■ **RECORDED DATA**

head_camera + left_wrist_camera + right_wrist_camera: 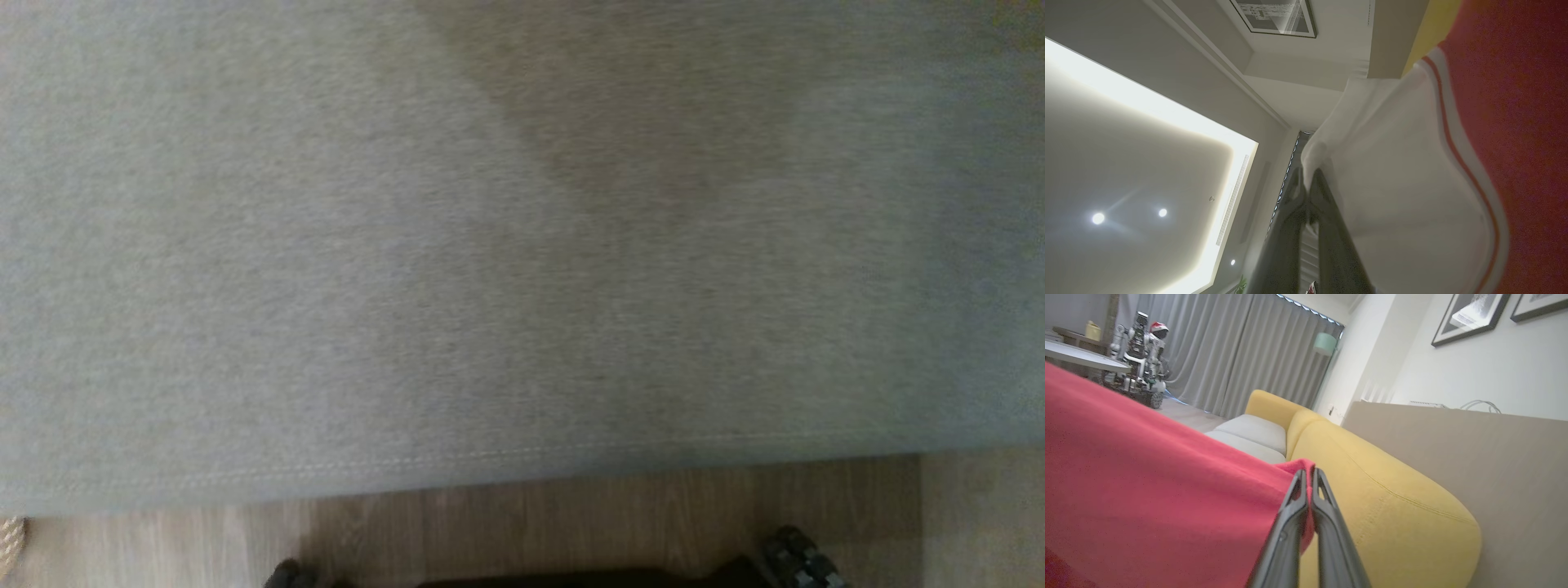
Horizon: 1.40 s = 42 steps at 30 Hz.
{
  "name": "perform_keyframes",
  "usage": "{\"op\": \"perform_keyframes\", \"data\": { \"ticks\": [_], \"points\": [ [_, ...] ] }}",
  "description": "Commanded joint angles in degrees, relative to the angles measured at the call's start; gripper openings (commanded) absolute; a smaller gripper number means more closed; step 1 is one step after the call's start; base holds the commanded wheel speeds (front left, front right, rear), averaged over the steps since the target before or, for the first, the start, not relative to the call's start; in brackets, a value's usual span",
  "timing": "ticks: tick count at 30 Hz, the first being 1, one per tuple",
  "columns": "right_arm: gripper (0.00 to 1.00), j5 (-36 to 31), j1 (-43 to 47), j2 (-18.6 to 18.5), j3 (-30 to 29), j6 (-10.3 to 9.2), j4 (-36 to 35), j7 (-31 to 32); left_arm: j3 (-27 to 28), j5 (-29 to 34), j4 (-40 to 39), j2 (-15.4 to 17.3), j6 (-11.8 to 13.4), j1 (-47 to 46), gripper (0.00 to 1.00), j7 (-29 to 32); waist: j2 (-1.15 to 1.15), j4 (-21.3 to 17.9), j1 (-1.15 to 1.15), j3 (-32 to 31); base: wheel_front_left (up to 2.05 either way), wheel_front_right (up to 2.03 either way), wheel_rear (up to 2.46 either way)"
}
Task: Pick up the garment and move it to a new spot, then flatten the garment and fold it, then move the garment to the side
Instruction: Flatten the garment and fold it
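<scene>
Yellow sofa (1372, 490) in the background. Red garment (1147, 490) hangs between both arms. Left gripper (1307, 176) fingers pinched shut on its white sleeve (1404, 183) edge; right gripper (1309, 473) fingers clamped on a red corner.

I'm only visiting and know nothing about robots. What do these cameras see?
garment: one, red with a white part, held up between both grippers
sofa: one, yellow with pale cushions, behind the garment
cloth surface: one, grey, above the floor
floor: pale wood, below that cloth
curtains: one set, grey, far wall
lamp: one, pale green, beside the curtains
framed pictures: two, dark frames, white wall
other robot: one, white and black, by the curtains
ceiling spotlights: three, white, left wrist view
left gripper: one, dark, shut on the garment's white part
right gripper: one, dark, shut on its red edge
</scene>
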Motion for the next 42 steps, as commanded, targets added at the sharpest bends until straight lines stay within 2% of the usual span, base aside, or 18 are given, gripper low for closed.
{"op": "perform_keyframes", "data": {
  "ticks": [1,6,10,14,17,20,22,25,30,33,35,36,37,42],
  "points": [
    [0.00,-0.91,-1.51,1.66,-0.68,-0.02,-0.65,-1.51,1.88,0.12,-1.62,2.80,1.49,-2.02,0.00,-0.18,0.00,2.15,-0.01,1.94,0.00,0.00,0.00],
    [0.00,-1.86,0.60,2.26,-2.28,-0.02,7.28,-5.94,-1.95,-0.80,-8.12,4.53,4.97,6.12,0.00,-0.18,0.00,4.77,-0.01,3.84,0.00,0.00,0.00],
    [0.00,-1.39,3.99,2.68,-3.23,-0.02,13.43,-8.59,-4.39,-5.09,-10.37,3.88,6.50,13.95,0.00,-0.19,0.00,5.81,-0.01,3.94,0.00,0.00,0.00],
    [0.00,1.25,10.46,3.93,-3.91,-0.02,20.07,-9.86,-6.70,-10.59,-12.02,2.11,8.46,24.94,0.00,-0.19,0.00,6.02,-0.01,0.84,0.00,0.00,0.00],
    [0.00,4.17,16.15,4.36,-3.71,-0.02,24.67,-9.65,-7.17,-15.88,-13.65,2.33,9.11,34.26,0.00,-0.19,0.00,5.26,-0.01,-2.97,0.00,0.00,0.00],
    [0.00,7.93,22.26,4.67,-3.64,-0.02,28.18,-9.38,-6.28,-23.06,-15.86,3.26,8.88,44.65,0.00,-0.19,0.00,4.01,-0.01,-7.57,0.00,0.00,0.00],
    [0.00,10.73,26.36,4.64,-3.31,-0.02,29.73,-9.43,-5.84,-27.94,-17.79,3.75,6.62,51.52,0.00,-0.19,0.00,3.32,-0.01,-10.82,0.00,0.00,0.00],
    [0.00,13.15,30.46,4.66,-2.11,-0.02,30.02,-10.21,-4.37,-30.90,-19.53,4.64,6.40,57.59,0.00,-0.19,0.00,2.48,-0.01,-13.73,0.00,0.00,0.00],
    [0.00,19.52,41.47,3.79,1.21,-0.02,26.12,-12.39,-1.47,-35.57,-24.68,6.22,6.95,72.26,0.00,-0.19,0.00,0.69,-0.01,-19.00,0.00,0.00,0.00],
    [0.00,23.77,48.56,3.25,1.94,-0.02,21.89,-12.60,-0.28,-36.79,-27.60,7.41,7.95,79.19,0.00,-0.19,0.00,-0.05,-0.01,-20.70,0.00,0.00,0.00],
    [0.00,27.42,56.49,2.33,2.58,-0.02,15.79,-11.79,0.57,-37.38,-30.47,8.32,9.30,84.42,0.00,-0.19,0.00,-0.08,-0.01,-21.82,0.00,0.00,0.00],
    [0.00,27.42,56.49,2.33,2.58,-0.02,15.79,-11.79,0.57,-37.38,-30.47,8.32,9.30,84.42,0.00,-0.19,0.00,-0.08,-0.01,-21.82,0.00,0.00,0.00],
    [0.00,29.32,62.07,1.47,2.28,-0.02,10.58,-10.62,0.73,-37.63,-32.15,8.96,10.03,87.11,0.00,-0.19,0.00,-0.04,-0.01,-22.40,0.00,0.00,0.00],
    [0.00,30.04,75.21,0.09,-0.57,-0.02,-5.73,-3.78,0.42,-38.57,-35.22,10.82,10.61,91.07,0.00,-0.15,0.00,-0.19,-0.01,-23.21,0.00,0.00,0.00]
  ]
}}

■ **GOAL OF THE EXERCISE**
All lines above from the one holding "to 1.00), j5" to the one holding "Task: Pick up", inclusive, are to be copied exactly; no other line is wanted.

■ **EXPECTED ANSWER**
  "columns": "right_arm: gripper (0.00 to 1.00), j5 (-36 to 31), j1 (-43 to 47), j2 (-18.6 to 18.5), j3 (-30 to 29), j6 (-10.3 to 9.2), j4 (-36 to 35), j7 (-31 to 32); left_arm: j3 (-27 to 28), j5 (-29 to 34), j4 (-40 to 39), j2 (-15.4 to 17.3), j6 (-11.8 to 13.4), j1 (-47 to 46), gripper (0.00 to 1.00), j7 (-29 to 32); waist: j2 (-1.15 to 1.15), j4 (-21.3 to 17.9), j1 (-1.15 to 1.15), j3 (-32 to 31); base: wheel_front_left (up to 2.05 either way), wheel_front_right (up to 2.03 either way), wheel_rear (up to 2.46 either way)"
}
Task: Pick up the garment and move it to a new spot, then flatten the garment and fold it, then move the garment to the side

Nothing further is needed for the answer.